Sur l'indemnisation des préjudices :
5. M. A... soutient que la faute commise par l'administration a été à l'origine d'une perte de chiffre d'affaires, les véhicules d'une hauteur supérieure à trois mètres représentant une part conséquente de son activité compte tenu notamment de la proportion de véhicules agricoles contrôlés dans son centre. Pour établir la réalité d'un tel préjudice, le requérant se borne à indiquer le chiffre d'affaires obtenu par son établissement en 2017, 2018, 2021 et 2022, résultats qui sont en effet supérieurs à celui effectué en 2019, sans produire aucun détail s'agissant du nombre et de la proportion des véhicules contrôlés d'une hauteur de plus de trois mètres. De tels éléments ne sauraient suffire à établir l'existence du préjudice économique allégué dès lors qu'il résulte de l'instruction que M. A... possède une quinzaine de centres de contrôle technique de véhicules légers sur plusieurs départements des régions Nouvelle-Aquitaine et Auvergne-Rhône-Alpes et en particulier l'unique autre centre de contrôle technique de la commune d'Argentat, ses plus proches concurrents se trouvant respectivement à trente et trente-sept kilomètres de distance. La préfète de la Corrèze avait indiqué devant les premiers juges, sans être contredite par M. A..., que celui-ci avait informé le contrôleur de la direction régionale de l'environnement, de l'aménagement et du logement de la Nouvelle-Aquitaine qu'il ne voyait aucun inconvénient à la restriction de la hauteur des véhicules qu'il pouvait accueillir dans son centre situé rue Pierre et Marie Curie puisqu'il inviterait ses clients à se réorienter vers l'autre centre de contrôle technique qu'il exploite sur la même commune. D'autre part, l'administration relève également une baisse conjoncturelle du nombre de contrôles techniques réalisés en Corrèze sur la période de janvier à juin 2019 de 18,69 % par rapport à l'année précédente, qui permettrait d'expliquer la baisse du chiffre d'affaires dont se prévaut M. A.... Au regard de l'ensemble des éléments du dossier, la réalité d'un préjudice économique présentant un lien de causalité direct et certain avec la faute retenue au point 4 ne peut être regardée comme établie.

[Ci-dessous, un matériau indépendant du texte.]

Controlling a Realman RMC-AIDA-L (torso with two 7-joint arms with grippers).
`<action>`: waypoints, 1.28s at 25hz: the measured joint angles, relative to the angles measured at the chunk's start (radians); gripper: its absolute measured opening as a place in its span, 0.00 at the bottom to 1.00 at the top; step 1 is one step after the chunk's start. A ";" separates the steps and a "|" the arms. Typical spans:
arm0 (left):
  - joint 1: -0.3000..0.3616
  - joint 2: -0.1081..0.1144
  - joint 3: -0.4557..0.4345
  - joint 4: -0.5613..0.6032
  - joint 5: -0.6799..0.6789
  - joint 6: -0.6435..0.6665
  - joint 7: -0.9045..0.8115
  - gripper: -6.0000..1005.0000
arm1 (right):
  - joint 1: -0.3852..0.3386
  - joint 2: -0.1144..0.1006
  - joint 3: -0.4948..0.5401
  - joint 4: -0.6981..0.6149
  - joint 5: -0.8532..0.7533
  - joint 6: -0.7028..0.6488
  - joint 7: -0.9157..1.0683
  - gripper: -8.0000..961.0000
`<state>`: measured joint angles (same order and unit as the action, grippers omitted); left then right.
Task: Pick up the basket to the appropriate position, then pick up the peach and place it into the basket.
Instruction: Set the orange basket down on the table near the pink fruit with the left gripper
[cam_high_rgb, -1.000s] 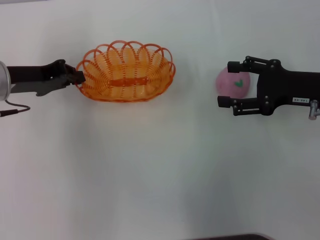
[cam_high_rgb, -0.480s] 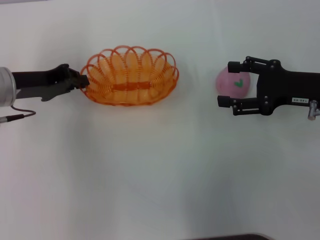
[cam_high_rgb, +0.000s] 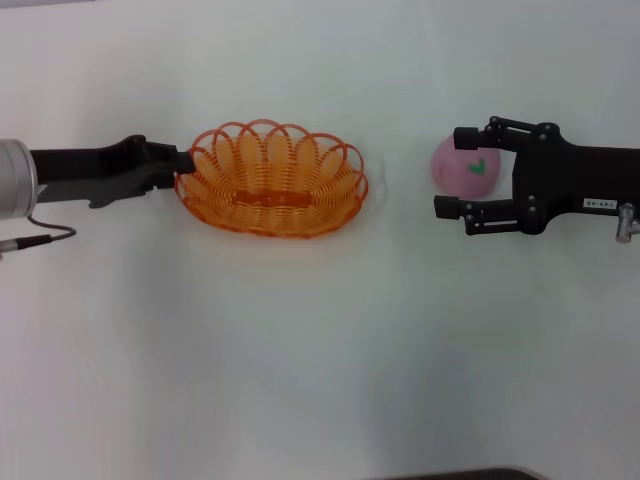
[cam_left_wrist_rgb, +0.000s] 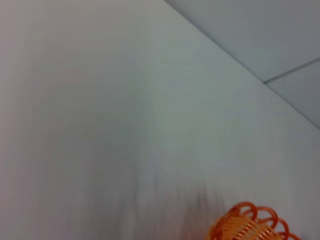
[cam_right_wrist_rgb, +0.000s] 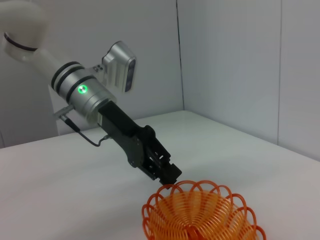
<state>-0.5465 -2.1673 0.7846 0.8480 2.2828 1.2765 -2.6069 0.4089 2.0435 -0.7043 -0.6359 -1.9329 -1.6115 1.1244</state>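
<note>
The orange wire basket (cam_high_rgb: 272, 180) sits left of centre on the white table; it also shows in the right wrist view (cam_right_wrist_rgb: 200, 212) and partly in the left wrist view (cam_left_wrist_rgb: 252, 225). My left gripper (cam_high_rgb: 183, 163) is shut on the basket's left rim; the right wrist view shows it (cam_right_wrist_rgb: 170, 175) at the rim. The pink peach (cam_high_rgb: 464, 166) with a green leaf mark lies at the right. My right gripper (cam_high_rgb: 450, 172) is open, its two fingers on either side of the peach, not closed on it.
The white table (cam_high_rgb: 320, 350) stretches toward me. A grey cable (cam_high_rgb: 40, 238) hangs off the left arm. A wall corner stands behind the table in the right wrist view (cam_right_wrist_rgb: 179, 55).
My left gripper has moved the basket to the right and a little toward me. The right gripper and the peach have not moved.
</note>
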 joint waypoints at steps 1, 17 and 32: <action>0.002 0.000 0.000 0.000 0.000 0.006 0.000 0.24 | 0.000 0.000 0.002 0.000 0.000 0.000 0.000 0.98; 0.104 0.003 -0.069 0.138 -0.137 0.140 0.184 0.54 | -0.004 0.004 0.006 -0.001 0.007 -0.002 0.013 0.98; 0.190 0.003 -0.220 0.134 -0.300 0.395 0.893 0.55 | 0.016 0.017 0.070 0.001 0.008 0.024 0.100 0.98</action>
<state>-0.3568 -2.1640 0.5644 0.9822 1.9829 1.6717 -1.7138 0.4247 2.0601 -0.6342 -0.6346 -1.9249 -1.5871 1.2240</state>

6. Il résulte de ce qui précède que M. A... n'est pas fondé à soutenir que c'est à tort que, par le jugement attaqué, le tribunal administratif de Limoges a rejeté sa demande. Sa requête ne peut, par suite, qu'être rejetée en toutes ses conclusions.
DECIDE :
Article 1er : La requête de M. A... est rejetée.

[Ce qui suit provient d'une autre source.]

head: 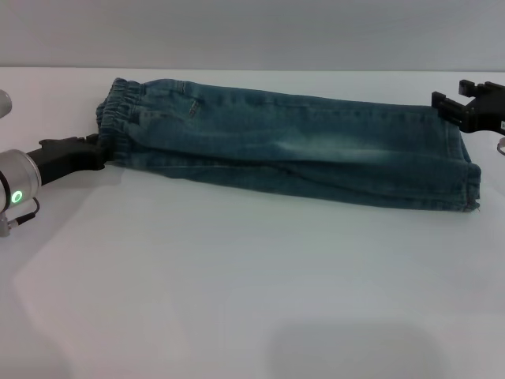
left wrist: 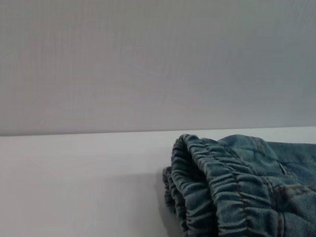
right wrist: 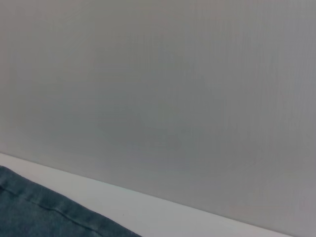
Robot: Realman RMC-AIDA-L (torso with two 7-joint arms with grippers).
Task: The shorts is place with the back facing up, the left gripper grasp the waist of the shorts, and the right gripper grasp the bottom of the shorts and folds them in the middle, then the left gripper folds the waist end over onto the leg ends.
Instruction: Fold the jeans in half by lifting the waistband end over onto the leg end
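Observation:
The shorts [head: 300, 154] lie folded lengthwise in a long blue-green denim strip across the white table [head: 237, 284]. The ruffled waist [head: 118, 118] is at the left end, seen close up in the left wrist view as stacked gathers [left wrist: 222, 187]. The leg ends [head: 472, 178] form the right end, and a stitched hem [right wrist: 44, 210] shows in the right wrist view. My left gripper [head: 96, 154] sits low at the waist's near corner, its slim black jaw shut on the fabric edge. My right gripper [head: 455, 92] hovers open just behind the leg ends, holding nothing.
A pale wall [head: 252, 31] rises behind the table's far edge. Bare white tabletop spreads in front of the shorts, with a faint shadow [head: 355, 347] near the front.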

Article 2 : Le présent arrêt sera notifié à M. B... A... et à la ministre de la transition écologique, de l'énergie, du climat et de la prévention des risques.
Copie en sera adressée au préfet de la Corrèze.

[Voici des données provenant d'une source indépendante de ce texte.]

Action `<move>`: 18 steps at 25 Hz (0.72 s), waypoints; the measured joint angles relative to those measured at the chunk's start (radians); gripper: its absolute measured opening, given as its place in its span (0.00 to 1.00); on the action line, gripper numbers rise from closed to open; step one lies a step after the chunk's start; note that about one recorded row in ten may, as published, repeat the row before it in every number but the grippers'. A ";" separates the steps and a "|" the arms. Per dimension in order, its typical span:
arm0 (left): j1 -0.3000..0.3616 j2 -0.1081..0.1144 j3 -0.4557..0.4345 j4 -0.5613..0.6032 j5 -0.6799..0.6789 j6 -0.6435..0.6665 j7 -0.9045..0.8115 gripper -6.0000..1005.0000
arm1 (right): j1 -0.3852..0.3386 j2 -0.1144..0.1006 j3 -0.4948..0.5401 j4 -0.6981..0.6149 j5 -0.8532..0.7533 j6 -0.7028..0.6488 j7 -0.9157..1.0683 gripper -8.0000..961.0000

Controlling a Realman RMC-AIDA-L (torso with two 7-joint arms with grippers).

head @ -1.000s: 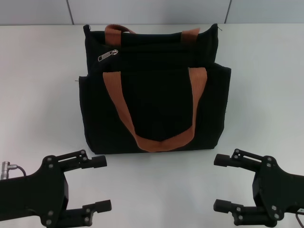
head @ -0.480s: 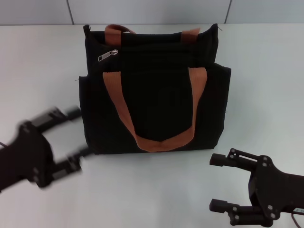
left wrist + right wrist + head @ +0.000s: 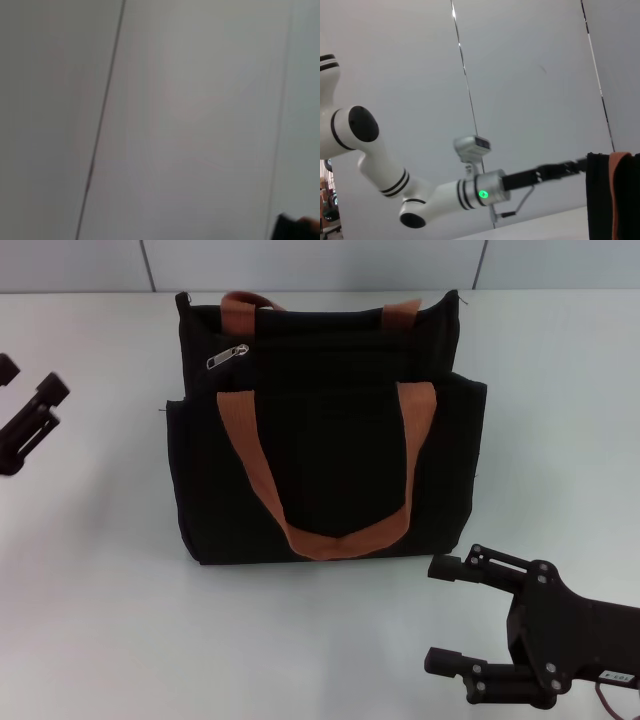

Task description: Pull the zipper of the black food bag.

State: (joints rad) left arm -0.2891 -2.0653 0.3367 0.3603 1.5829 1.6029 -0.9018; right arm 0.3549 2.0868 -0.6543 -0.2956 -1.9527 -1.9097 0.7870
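The black food bag (image 3: 330,440) stands upright mid-table, its orange-brown handles (image 3: 255,465) running down the front in a U. The zipper (image 3: 228,357), a small silver pull tab, lies at the bag's upper left end. My left gripper (image 3: 30,382) is open at the far left of the head view, level with the bag's upper part and well clear of it. My right gripper (image 3: 440,615) is open in front of the bag's right corner, not touching it. In the right wrist view, the bag's edge (image 3: 600,200) shows with the left arm (image 3: 445,197) beyond it.
The white table (image 3: 120,620) spreads around the bag, with a grey panelled wall (image 3: 320,260) behind it. The left wrist view shows mostly wall (image 3: 175,110), plus a dark corner of the bag (image 3: 290,229).
My left arm has swung from the near table edge up and out to the left of the bag. My right gripper has shifted slightly left and stays open.
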 joint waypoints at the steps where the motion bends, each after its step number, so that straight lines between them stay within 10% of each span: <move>1: -0.012 0.000 0.004 -0.002 0.001 -0.036 -0.002 0.72 | 0.001 0.000 0.000 0.005 0.000 0.000 -0.002 0.86; 18: -0.158 -0.007 0.355 0.016 0.039 -0.233 0.140 0.72 | 0.013 0.000 0.008 0.034 0.004 0.050 -0.003 0.86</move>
State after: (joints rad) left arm -0.4473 -2.0720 0.6916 0.3759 1.6221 1.3702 -0.7619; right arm 0.3679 2.0866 -0.6468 -0.2621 -1.9488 -1.8596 0.7838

Délibéré après l'audience du 14 novembre 2024 à laquelle siégeaient :
Mme Evelyne Balzamo, présidente,
Mme Béatrice Molina-Andréo, présidente-assesseure,
Mme Kolia Gallier Kerjean, première conseillère.
Rendu public par mise à disposition au greffe le 28 novembre 2024.
La rapporteure,
Kolia Gallier KerjeanLa présidente,
Evelyne Balzamo
La greffière,
Sylvie Hayet
La République mande et ordonne à la ministre de la transition écologique, de l'énergie, du climat et de la prévention des risques en ce qui le concerne, et à tous commissaires de justice à ce requis, en ce qui concerne les voies de droit commun contre les parties privées, de pourvoir à l'exécution de la présente décision.